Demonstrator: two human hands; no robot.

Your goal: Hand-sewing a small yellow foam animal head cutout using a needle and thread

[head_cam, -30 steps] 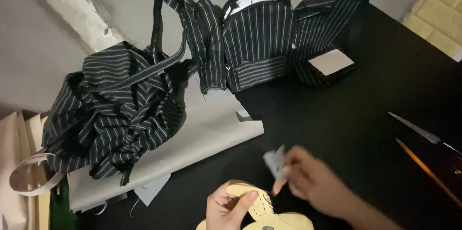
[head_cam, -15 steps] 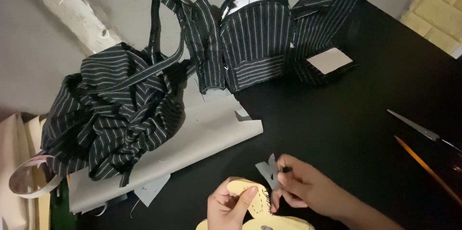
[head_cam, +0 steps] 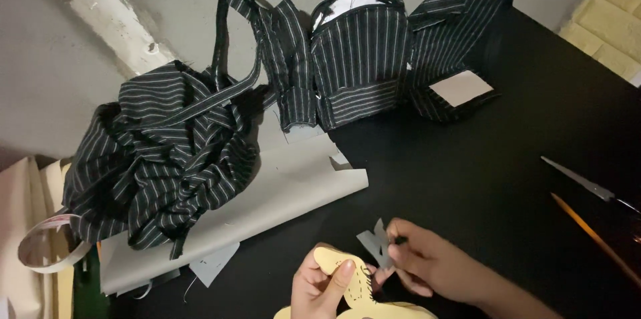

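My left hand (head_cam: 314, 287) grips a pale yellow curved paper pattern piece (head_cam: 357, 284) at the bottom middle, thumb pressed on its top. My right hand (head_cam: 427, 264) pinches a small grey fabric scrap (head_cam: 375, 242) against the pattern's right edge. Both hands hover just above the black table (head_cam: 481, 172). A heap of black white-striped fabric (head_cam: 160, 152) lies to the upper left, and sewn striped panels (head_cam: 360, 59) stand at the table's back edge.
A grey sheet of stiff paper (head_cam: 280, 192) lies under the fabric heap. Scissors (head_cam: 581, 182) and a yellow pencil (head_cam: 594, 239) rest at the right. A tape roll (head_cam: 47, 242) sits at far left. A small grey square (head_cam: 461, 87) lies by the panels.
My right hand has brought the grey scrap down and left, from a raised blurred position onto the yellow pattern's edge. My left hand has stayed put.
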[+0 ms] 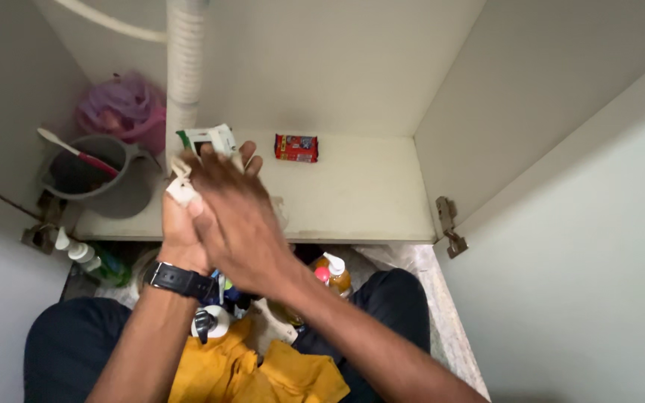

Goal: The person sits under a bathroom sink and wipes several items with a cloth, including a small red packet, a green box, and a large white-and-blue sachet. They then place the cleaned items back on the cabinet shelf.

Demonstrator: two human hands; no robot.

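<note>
Head view: you are holding a small white-and-green packet (207,139) in the cabinet with both hands.
Your left hand (181,216) fingers are pinching its light, crinkly edge; your right hand (237,216) fingers are closing loosely over it, so grip the edges gently.

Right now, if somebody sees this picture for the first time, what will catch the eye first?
Probably the two hands at the centre: the right hand lies over the left hand, whose wrist wears a black watch, in front of an open cabinet. A small red packet lies alone on the pale cabinet floor, and a grey bucket with a toothbrush stands at left.
</note>
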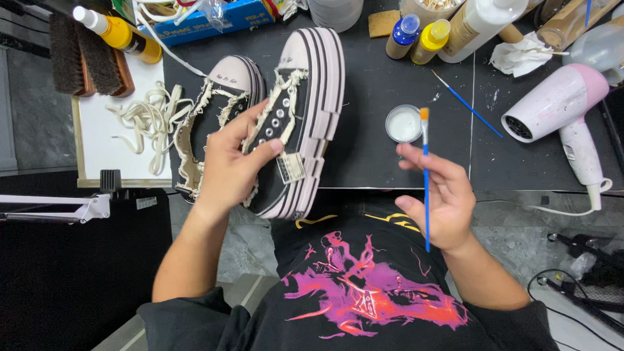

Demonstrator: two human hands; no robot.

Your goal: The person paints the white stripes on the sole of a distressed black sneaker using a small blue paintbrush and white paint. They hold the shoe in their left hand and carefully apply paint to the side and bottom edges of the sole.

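The left hand (229,166) grips a black platform sneaker (300,120) by its frayed upper, holding it on its side over the near edge of the black mat (364,149), sole turned right. A second sneaker (218,107) lies just behind it, touching the hand's far side. The right hand (439,198) pinches a thin blue brush (426,175) upright, bristles up, just beside a small dish (403,123) of white liquid. Loose laces (146,120) sit on a white board (97,153) to the left; a pink hairdryer (562,114) lies to the right, with another blue brush (467,103) between it and the dish.
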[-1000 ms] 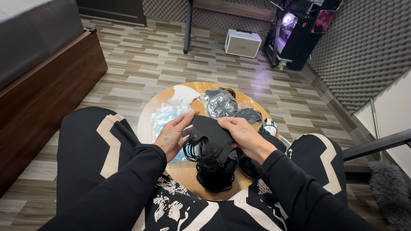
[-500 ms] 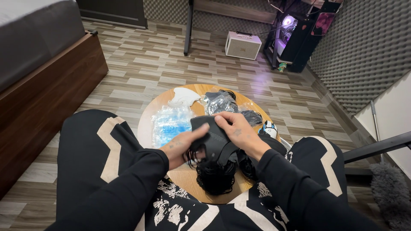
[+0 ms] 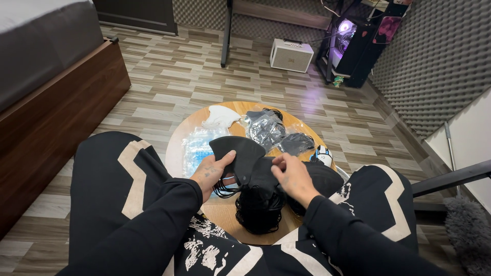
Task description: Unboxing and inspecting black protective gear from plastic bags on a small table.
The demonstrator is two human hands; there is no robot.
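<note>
Two hands over a small round wooden table (image 3: pixel 176 148), both busy with a pile of black fabric face masks (image 3: pixel 261 202) sitting near the table's front edge, right between the person's knees. Left hand (image 3: pixel 212 174) is closed on one black mask (image 3: pixel 240 153), thumb on top and fingers underneath, holding it up a bit off the pile and tilted toward the left. Right hand (image 3: pixel 291 176) is just beside it, fingertips pinched together on the top of the pile, touching the black fabric right where it meets the lifted mask. Can't really tell if the right hand is gripping that same mask or the one under it, it's all black on black there.

Rest of the table: a white cupped mask (image 3: pixel 220 116) at the far left edge, a clear plastic packet with something pale blue inside (image 3: pixel 197 145) lying flat behind the left hand, and a crinkly clear bag of dark masks (image 3: pixel 266 128) toward the back middle. Another dark mask (image 3: pixel 298 143) lies to the right of that bag, and a small white and blue gadget (image 3: pixel 323 155) sits at the right edge, partly hidden.

Person is seated, black trousers with pale stripes, long black sleeves. Wood-pattern floor all round, a dark wooden bed frame (image 3: pixel 61 117) on the left, a white box speaker (image 3: pixel 291 54) and a glowing purple computer case (image 3: pixel 353 43) at the back by the grey foam wall
</note>
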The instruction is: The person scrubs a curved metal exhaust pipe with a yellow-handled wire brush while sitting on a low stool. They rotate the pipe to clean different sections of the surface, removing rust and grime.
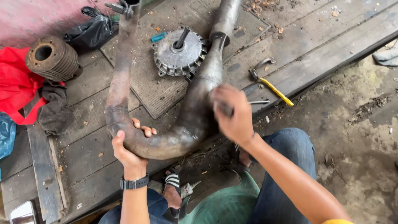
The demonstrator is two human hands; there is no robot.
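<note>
Your left hand (129, 148) is wrapped under the bend of the rusty, scorched U-shaped exhaust pipe (182, 124), both tube ends pointing away over the plank floor (83, 166), while your blurred right hand (233, 114) is closed around a small tool pressed on its right limb.

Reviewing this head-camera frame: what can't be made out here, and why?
- Right hand: motion-blurred; the small dark object it presses on the curved rusty metal exhaust pipe cannot be identified, nor its grip.
- Pipe ends: both run off the top edge.
- Left hand: palm hidden under the pipe's bend.
- Pale rectangular object, bottom-left corner: cut by the frame edge.
- Small metal part by the sandalled foot: too small to identify.
</note>
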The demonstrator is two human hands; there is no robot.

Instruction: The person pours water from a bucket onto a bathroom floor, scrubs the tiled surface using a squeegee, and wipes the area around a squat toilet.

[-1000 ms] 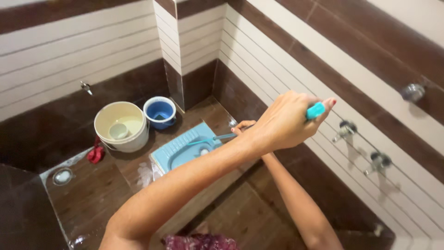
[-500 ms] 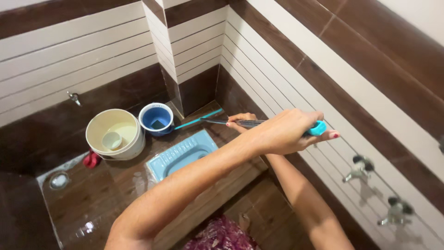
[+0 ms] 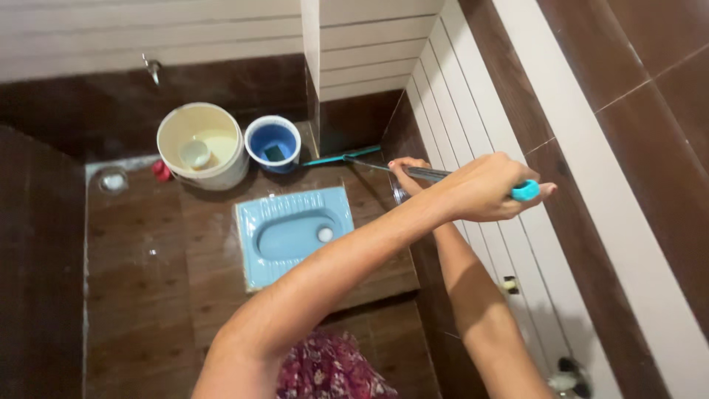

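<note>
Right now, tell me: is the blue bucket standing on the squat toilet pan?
No, the blue bucket stands on the floor beside the cream bucket, behind and apart from the squat toilet pan.

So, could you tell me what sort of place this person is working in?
Most likely a small tiled bathroom or toilet room. A blue squat toilet pan is set into the brown floor, a cream bucket and a blue bucket stand in the corner, and a tap sticks out of the striped wall tiles.
</note>
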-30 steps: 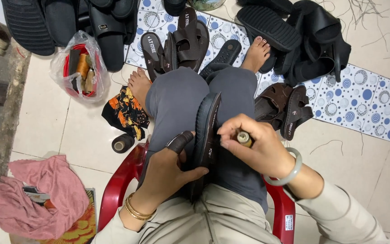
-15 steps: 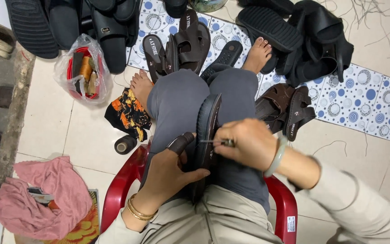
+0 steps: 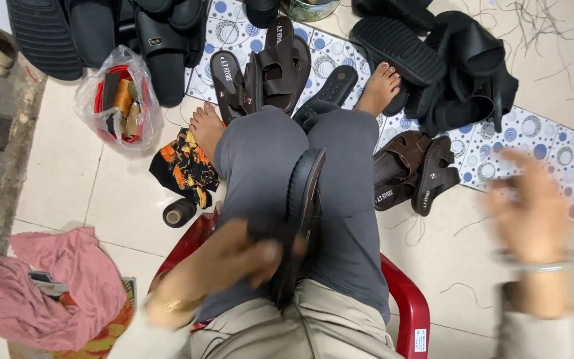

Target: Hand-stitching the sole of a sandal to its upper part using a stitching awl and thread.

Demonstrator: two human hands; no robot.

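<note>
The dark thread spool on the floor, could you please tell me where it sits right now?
In the head view the dark thread spool stands on the tiled floor at the person's left, just below the orange-and-black cloth and beside the red plastic chair.

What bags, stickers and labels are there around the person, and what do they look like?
Clear plastic bag: on the floor at upper left, crumpled, red, orange and black things inside.
White sticker: on the red chair's rim at lower right, small rectangle.
Pale printed labels: on the brown sandal insoles, by the left foot, and on another pair at right.
</note>
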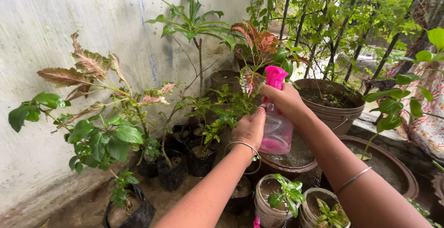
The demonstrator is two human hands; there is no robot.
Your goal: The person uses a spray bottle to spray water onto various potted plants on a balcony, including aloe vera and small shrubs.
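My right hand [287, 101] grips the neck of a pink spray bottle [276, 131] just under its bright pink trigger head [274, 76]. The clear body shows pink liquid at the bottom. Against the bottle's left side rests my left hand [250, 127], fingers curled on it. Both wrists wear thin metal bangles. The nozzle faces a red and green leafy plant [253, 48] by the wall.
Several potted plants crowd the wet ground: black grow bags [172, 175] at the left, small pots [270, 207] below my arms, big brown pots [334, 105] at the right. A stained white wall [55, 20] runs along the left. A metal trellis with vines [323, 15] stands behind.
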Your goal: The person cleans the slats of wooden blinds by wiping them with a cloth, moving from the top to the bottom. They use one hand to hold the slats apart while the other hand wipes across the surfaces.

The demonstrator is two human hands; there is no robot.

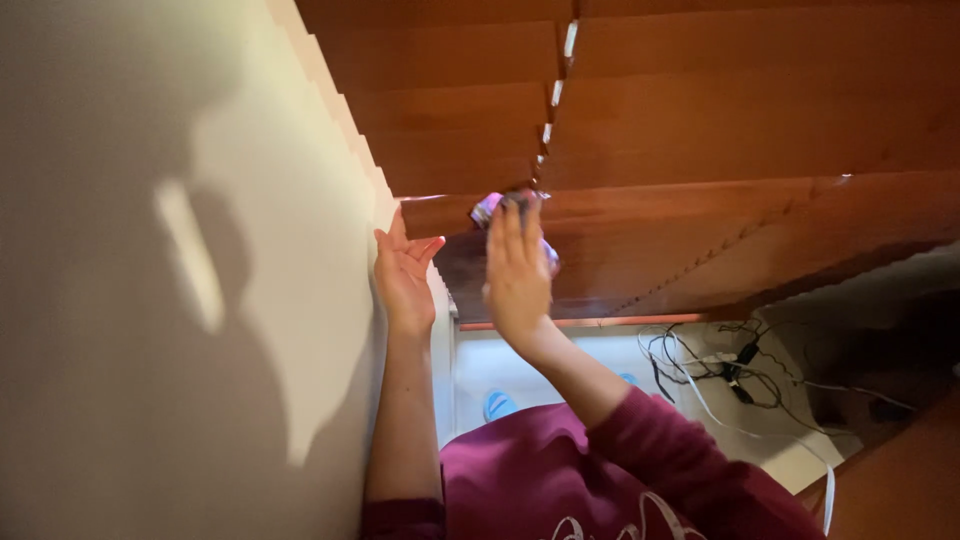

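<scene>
Wide brown wooden blind slats (700, 130) fill the upper part of the head view. My right hand (516, 272) presses a small purple cloth (487, 207) flat against one slat (620, 250), fingers pointing up. My left hand (402, 275) is open, palm turned toward the slat's left end (430, 215), touching or nearly touching it beside the cream wall (180, 270). Both arms rise from my maroon sleeves (660, 460).
A white sill or floor strip (560, 360) lies below the blinds, with a tangle of black and white cables (720, 370) at the right. Blue slippers (497, 404) show beneath. A dark wooden edge (900, 480) stands at the lower right.
</scene>
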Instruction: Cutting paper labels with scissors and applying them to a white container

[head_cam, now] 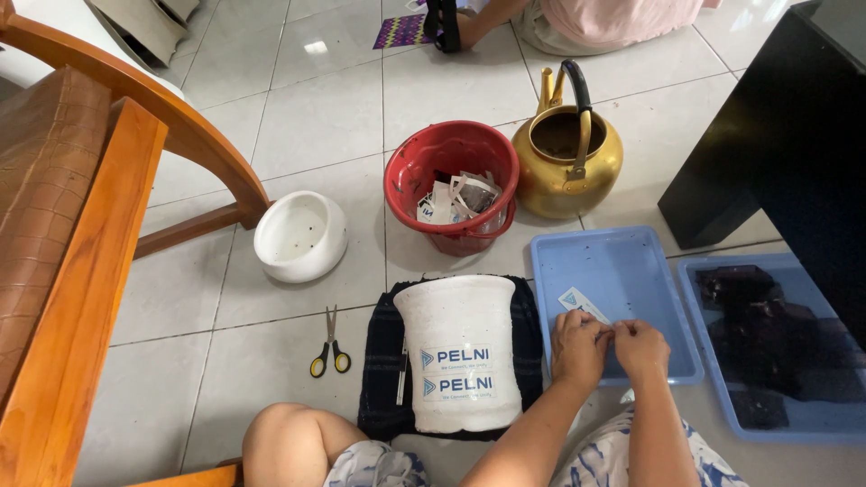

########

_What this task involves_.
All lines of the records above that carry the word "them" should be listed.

_Result for this exercise_.
Your goal: The person cleans the slats of wooden blinds by wiping them with a cloth, moving from the top to the bottom. They use one hand to hold the slats apart while the other hand wipes across the surfaces.
Instruction: Cutting paper labels with scissors and applying them to a white container

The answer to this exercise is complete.